##### Entries shown

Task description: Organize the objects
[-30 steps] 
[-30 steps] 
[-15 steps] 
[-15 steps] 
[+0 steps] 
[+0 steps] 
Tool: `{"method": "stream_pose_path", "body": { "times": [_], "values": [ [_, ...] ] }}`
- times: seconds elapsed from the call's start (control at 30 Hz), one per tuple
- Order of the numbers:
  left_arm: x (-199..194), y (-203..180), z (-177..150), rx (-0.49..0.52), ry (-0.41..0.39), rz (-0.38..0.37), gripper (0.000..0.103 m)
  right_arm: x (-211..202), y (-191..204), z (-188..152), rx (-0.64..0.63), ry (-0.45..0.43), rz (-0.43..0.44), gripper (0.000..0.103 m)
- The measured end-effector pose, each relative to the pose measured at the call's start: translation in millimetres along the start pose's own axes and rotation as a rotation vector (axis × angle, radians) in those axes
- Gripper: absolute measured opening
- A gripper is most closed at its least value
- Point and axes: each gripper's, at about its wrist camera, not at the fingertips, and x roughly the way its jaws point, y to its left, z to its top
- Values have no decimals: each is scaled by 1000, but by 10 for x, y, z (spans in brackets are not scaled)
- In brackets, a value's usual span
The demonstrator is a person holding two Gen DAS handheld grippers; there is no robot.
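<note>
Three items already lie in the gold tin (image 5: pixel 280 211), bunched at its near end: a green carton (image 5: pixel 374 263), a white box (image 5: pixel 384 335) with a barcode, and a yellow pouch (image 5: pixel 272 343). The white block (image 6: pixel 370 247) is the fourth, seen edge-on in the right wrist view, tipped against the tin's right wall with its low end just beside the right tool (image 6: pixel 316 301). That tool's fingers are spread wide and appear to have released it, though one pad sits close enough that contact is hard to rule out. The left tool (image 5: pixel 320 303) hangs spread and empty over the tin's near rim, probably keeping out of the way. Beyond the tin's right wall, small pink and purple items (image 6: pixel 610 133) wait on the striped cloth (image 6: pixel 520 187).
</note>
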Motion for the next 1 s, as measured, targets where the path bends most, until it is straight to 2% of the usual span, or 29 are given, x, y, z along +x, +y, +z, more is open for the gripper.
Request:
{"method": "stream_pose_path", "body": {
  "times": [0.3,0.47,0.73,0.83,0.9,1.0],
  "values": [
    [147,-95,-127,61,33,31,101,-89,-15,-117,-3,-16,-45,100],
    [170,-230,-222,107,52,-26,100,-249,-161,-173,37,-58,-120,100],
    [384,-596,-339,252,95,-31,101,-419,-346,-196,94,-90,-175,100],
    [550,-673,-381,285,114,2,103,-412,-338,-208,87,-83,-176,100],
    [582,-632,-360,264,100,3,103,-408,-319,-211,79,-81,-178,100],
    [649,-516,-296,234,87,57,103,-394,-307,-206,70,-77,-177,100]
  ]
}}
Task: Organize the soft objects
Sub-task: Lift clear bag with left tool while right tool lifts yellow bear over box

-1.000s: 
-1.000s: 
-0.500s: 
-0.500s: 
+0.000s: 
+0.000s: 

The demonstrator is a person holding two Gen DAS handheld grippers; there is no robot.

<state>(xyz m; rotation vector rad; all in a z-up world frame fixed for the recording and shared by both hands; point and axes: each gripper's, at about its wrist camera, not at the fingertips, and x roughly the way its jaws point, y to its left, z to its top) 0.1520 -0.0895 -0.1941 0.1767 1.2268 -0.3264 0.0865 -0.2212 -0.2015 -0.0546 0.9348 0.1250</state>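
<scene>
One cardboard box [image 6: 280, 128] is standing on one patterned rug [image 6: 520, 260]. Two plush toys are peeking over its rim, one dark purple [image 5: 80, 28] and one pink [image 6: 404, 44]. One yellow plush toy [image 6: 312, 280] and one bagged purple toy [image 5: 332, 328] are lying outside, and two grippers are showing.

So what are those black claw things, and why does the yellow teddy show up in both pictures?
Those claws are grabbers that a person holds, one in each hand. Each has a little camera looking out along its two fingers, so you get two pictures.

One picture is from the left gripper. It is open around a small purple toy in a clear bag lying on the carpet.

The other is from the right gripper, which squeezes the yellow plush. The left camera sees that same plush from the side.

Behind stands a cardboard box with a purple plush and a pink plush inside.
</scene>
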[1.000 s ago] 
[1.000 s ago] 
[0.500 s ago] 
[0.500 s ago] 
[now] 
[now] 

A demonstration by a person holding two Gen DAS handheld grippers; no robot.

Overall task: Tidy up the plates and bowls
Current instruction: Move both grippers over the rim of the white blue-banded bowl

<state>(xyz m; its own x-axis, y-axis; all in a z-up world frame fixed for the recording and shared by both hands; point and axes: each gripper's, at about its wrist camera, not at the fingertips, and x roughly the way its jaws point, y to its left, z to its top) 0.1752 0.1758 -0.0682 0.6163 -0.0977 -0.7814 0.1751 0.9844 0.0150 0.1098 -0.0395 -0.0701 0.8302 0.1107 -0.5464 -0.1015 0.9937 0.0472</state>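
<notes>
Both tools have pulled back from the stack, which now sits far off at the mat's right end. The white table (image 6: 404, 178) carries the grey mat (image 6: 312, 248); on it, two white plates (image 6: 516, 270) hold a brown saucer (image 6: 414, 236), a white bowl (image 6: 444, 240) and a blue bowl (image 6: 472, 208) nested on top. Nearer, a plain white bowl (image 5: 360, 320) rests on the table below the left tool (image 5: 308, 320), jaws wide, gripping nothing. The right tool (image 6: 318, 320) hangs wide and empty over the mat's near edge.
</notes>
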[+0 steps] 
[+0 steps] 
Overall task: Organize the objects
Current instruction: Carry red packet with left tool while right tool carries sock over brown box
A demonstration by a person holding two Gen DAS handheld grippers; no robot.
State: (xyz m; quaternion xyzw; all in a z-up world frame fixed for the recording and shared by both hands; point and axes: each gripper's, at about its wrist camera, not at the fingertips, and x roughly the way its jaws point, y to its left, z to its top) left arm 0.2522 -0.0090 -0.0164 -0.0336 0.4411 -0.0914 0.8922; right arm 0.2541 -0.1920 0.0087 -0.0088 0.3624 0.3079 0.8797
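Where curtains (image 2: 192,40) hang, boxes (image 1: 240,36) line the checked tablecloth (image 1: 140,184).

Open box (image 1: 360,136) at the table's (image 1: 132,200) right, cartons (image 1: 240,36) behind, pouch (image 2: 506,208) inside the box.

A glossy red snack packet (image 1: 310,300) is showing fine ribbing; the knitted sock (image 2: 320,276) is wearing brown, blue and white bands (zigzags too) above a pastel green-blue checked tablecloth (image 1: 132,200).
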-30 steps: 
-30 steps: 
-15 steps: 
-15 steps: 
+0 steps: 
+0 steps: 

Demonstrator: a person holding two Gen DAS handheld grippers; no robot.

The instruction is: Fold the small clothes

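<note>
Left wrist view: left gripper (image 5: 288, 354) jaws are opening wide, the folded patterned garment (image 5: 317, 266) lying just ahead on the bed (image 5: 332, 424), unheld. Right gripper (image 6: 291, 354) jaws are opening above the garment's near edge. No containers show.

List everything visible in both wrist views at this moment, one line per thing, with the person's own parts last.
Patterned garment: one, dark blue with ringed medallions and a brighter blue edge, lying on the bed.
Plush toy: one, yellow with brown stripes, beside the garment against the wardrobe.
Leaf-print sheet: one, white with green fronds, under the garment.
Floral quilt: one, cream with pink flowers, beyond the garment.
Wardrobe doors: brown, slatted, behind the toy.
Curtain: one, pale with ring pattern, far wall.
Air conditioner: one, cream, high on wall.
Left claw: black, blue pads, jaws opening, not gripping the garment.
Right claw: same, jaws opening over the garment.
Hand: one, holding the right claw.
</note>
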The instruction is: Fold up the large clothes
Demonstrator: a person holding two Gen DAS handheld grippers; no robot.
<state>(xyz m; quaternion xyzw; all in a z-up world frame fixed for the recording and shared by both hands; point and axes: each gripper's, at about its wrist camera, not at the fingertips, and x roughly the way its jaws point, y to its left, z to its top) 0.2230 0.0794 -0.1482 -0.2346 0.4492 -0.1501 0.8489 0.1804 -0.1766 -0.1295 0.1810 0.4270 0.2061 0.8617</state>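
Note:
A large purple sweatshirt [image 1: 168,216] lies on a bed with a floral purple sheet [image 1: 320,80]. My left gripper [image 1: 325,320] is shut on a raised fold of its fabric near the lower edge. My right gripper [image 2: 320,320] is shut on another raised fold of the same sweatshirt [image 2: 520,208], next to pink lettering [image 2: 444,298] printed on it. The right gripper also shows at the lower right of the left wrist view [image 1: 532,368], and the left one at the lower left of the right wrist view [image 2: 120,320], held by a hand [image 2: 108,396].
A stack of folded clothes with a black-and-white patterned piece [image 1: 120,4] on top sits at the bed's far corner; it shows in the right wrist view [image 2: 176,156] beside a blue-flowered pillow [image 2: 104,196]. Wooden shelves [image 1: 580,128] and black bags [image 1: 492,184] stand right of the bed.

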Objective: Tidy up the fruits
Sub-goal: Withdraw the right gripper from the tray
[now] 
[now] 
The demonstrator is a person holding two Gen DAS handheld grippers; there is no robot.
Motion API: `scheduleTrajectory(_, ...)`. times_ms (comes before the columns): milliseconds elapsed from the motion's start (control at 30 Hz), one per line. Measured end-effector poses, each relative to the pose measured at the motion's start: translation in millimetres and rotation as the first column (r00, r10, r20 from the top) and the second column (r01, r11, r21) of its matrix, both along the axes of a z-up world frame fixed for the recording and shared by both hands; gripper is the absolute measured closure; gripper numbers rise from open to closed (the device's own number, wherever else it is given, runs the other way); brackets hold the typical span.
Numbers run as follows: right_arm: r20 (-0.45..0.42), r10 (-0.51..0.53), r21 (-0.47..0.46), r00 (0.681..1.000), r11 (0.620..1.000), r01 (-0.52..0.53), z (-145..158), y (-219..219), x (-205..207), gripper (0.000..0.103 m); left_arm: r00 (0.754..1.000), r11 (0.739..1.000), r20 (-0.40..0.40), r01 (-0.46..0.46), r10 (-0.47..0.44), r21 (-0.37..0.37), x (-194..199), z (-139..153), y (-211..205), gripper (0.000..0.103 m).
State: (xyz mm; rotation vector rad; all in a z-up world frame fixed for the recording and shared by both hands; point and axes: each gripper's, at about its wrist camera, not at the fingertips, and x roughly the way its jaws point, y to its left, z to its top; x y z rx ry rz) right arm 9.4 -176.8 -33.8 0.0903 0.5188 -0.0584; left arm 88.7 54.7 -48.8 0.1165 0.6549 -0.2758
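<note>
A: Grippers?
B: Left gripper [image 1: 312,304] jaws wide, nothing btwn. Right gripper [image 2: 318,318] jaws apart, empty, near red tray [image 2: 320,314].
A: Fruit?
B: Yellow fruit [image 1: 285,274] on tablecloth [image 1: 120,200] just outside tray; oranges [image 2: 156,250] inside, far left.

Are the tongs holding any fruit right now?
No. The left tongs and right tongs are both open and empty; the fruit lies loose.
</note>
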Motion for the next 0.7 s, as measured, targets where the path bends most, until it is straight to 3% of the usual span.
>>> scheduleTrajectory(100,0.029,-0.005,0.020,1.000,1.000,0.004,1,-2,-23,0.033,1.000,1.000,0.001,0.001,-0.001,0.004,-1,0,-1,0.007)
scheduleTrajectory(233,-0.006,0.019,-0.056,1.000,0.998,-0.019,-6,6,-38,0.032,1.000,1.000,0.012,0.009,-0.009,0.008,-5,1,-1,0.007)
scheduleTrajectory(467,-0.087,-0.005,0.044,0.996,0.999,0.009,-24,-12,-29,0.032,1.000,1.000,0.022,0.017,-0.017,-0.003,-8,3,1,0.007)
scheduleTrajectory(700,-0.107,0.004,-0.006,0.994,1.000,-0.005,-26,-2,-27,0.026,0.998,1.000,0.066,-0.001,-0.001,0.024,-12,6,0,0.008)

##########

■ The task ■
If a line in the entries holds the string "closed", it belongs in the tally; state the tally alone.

■ Answer space ■
2